■ EXTRACTED RECORDS:
"""

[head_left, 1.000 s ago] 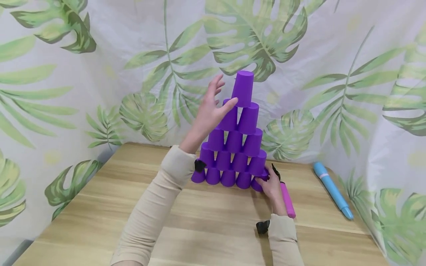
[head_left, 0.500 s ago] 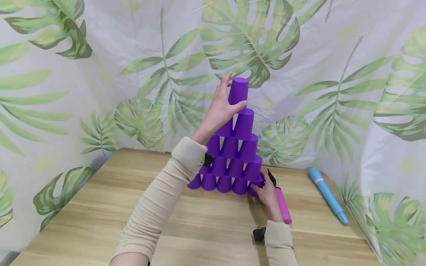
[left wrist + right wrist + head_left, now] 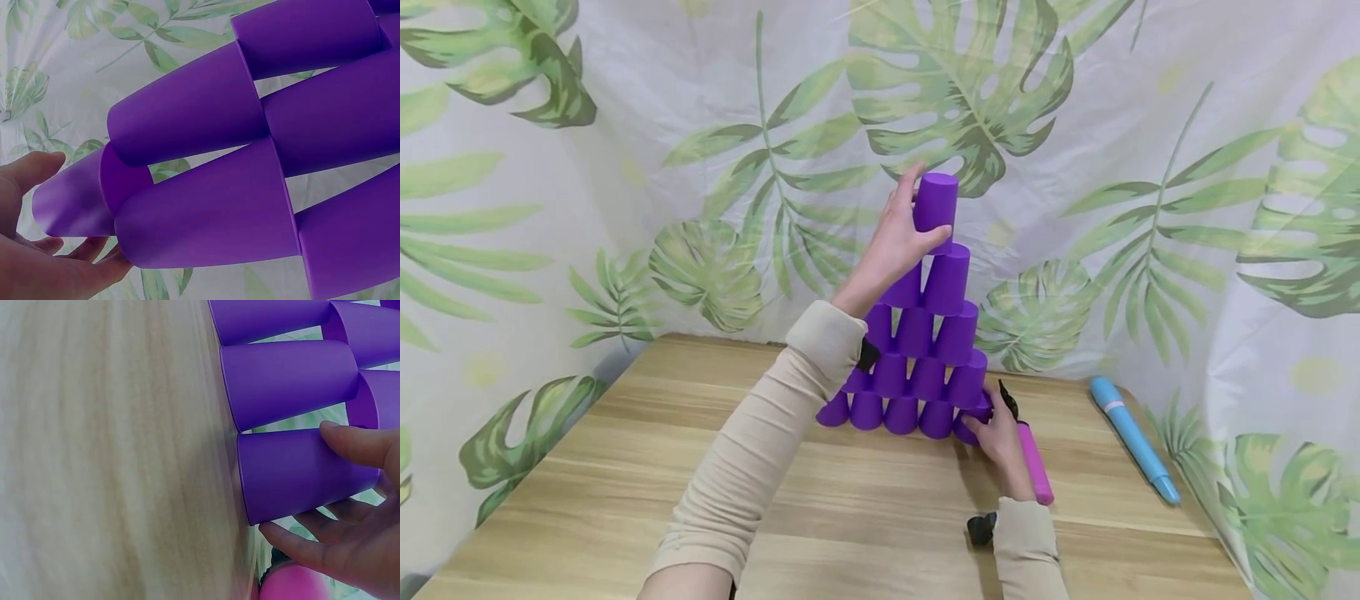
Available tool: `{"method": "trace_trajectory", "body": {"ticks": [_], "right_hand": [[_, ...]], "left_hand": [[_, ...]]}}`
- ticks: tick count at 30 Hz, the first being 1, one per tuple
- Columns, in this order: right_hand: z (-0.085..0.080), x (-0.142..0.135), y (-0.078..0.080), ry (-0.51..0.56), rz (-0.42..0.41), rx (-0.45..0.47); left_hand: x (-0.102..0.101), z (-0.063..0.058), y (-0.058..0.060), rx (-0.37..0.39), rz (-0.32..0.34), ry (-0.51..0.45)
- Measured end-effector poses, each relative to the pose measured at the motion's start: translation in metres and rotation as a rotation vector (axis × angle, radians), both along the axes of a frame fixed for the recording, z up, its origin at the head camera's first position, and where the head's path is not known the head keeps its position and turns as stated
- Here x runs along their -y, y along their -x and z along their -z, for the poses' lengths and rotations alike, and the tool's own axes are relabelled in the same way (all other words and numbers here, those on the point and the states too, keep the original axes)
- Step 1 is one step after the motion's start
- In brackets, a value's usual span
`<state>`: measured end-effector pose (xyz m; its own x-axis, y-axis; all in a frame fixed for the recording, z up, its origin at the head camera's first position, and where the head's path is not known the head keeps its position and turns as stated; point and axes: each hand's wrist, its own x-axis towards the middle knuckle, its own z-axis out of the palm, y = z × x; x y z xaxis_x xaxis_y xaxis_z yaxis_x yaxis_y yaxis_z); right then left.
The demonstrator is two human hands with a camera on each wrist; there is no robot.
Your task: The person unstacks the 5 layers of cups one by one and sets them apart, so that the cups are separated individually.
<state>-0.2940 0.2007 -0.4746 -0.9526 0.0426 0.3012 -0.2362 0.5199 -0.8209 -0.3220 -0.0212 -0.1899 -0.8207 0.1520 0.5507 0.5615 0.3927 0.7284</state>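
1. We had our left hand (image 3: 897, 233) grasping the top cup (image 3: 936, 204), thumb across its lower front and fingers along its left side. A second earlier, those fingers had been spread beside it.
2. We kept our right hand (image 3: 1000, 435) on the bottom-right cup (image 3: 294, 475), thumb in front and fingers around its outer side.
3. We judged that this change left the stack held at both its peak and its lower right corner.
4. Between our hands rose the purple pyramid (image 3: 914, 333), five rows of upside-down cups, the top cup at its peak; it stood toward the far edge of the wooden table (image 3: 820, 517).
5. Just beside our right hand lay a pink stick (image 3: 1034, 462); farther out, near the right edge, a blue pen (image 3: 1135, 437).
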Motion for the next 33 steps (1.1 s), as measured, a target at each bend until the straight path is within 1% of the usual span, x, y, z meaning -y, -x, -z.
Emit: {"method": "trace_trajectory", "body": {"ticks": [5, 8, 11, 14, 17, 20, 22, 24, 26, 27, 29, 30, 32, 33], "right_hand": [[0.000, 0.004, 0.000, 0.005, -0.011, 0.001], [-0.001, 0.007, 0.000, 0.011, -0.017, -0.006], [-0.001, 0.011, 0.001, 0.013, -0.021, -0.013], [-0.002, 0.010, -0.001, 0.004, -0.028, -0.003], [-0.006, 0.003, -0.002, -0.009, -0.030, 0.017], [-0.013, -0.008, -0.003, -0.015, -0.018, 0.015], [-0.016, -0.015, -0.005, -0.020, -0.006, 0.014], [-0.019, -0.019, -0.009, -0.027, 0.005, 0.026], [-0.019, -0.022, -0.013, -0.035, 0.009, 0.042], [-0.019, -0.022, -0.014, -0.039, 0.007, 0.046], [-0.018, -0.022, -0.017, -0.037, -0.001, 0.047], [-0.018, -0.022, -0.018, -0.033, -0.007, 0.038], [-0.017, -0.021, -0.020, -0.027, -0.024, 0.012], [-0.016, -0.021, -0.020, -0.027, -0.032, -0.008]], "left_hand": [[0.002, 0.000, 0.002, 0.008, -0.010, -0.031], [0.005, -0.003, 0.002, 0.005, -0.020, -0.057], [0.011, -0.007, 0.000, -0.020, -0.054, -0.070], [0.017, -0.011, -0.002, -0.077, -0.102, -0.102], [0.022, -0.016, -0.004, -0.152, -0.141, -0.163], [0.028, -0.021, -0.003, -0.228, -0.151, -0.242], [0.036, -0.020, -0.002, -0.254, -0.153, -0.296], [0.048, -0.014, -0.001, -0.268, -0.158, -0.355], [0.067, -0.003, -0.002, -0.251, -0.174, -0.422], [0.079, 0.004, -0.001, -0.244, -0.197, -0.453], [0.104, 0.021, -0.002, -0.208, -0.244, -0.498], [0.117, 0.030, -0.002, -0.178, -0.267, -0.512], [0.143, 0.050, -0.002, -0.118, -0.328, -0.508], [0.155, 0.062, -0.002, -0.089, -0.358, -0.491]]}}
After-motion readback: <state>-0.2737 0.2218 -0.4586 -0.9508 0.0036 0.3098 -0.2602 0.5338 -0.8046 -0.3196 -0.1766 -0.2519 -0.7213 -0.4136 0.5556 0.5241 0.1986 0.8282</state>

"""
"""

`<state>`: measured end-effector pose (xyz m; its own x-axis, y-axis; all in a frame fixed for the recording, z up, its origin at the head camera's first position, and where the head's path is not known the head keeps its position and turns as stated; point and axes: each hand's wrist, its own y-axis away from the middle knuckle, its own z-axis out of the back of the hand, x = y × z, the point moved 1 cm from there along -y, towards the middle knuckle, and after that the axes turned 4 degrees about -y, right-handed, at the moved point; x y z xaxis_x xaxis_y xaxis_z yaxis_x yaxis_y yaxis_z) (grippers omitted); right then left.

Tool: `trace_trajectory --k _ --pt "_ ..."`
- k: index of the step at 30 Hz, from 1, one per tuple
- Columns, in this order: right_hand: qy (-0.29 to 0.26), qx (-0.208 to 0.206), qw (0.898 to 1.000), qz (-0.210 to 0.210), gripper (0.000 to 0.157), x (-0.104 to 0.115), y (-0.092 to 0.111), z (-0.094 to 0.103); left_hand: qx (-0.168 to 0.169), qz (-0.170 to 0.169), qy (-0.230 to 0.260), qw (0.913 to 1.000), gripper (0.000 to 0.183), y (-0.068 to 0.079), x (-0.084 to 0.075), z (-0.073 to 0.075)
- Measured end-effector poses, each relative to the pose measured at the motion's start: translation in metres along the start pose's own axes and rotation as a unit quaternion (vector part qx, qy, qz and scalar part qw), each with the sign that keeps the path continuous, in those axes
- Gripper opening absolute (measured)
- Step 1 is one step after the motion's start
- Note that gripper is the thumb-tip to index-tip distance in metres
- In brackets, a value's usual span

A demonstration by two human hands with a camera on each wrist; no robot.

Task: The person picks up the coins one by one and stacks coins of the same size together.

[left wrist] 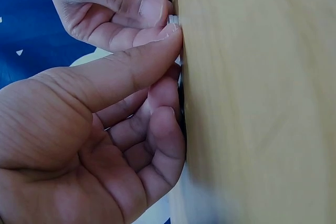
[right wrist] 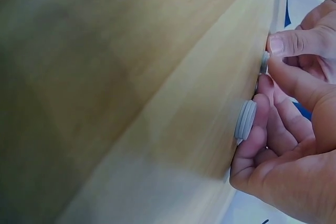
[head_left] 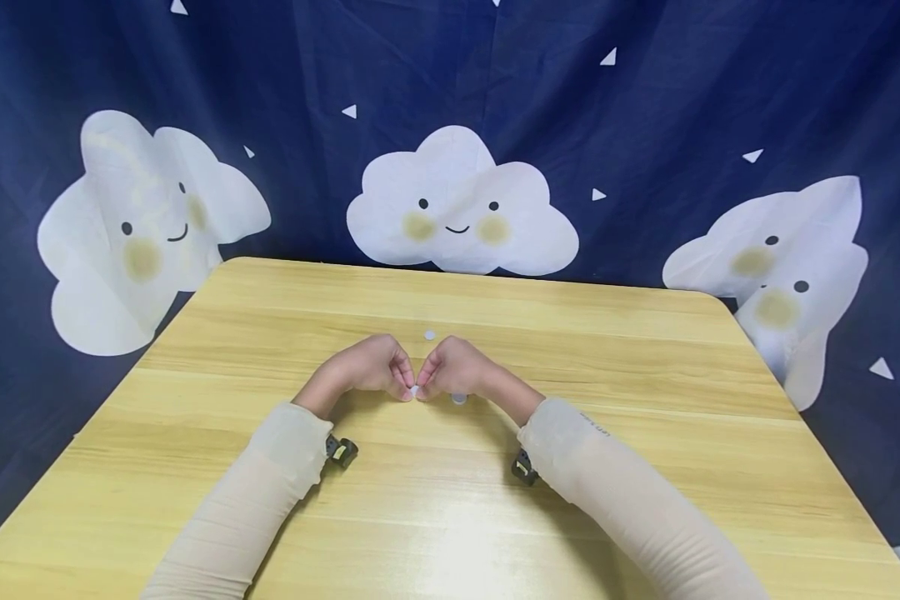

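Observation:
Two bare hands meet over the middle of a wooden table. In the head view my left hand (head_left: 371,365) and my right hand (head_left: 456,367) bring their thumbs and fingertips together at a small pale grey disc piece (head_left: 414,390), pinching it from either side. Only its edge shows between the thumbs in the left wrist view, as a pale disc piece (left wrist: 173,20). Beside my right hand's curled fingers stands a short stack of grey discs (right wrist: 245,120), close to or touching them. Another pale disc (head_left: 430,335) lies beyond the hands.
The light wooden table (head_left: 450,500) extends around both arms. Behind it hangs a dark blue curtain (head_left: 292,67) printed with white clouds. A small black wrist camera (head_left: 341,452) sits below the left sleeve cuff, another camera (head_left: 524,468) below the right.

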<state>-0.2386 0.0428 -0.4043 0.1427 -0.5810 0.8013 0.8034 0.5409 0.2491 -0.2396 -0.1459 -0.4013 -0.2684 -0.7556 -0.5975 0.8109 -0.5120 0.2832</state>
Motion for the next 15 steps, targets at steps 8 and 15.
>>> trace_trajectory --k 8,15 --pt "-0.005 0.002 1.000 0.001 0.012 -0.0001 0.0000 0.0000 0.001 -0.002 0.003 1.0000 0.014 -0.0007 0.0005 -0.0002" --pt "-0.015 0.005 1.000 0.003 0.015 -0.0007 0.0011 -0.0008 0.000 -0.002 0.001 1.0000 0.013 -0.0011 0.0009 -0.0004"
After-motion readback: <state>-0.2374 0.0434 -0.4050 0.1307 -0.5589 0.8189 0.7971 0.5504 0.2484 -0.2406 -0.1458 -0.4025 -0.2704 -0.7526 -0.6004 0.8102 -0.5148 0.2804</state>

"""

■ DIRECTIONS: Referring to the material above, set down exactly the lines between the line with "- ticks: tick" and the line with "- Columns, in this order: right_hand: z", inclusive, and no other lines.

■ ANSWER FOR THE TASK:
- ticks: tick count at 30 Hz, the first being 1, one per tuple
- Columns, in this order: right_hand: z (-0.085..0.080), x (-0.142..0.135), y (-0.078..0.080), ry (-0.51..0.56), rz (-0.42..0.41), rx (-0.45..0.47); left_hand: x (-0.102..0.101), z (-0.063..0.058), y (-0.058..0.060), rx (-0.37..0.39), rz (-0.32..0.34), ry (-0.51..0.45)

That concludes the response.